> To do
Exactly as they stand, the data below are to be printed again.

***

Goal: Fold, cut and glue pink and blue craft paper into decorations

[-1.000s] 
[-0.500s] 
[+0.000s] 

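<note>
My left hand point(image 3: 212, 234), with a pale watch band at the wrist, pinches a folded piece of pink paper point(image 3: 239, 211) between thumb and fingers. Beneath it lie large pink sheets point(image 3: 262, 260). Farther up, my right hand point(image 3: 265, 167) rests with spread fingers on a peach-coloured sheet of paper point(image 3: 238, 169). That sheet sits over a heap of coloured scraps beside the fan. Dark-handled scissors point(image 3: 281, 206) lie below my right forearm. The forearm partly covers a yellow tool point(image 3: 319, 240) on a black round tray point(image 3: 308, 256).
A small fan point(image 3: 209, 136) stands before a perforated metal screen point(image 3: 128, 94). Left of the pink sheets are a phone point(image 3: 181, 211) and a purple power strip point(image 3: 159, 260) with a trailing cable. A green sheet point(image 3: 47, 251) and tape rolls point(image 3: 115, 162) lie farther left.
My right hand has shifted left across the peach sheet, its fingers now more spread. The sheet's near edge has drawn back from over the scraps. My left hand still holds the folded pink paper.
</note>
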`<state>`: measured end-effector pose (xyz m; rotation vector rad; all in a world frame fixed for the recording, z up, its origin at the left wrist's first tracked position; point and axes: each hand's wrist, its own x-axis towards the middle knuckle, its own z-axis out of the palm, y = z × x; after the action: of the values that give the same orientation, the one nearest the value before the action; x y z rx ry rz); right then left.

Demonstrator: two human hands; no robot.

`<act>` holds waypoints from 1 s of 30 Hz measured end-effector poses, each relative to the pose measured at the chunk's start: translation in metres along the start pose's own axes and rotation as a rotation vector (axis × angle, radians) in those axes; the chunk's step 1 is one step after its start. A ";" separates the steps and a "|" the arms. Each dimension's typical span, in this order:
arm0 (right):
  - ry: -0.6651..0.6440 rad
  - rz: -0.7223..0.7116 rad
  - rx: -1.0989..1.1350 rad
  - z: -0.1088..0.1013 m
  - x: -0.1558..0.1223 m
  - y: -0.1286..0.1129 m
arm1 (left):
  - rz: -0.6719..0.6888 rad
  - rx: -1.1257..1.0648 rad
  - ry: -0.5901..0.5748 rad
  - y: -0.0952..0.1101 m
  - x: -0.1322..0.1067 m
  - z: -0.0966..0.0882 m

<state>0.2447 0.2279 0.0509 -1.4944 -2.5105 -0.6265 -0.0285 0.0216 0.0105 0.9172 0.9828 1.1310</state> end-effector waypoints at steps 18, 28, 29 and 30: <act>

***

> Task solution
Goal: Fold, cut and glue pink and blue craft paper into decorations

[-1.000s] 
[-0.500s] 
[+0.000s] 

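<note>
My left hand point(image 3: 212, 234), with a pale watch band at the wrist, pinches a folded piece of pink paper point(image 3: 239, 211) between thumb and fingers. Beneath it lie large pink sheets point(image 3: 262, 260). Farther up, my right hand point(image 3: 265, 167) rests with spread fingers on a peach-coloured sheet of paper point(image 3: 238, 169). That sheet sits over a heap of coloured scraps beside the fan. Dark-handled scissors point(image 3: 281, 206) lie below my right forearm. The forearm partly covers a yellow tool point(image 3: 319, 240) on a black round tray point(image 3: 308, 256).
A small fan point(image 3: 209, 136) stands before a perforated metal screen point(image 3: 128, 94). Left of the pink sheets are a phone point(image 3: 181, 211) and a purple power strip point(image 3: 159, 260) with a trailing cable. A green sheet point(image 3: 47, 251) and tape rolls point(image 3: 115, 162) lie farther left.
My right hand has shifted left across the peach sheet, its fingers now more spread. The sheet's near edge has drawn back from over the scraps. My left hand still holds the folded pink paper.
</note>
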`<state>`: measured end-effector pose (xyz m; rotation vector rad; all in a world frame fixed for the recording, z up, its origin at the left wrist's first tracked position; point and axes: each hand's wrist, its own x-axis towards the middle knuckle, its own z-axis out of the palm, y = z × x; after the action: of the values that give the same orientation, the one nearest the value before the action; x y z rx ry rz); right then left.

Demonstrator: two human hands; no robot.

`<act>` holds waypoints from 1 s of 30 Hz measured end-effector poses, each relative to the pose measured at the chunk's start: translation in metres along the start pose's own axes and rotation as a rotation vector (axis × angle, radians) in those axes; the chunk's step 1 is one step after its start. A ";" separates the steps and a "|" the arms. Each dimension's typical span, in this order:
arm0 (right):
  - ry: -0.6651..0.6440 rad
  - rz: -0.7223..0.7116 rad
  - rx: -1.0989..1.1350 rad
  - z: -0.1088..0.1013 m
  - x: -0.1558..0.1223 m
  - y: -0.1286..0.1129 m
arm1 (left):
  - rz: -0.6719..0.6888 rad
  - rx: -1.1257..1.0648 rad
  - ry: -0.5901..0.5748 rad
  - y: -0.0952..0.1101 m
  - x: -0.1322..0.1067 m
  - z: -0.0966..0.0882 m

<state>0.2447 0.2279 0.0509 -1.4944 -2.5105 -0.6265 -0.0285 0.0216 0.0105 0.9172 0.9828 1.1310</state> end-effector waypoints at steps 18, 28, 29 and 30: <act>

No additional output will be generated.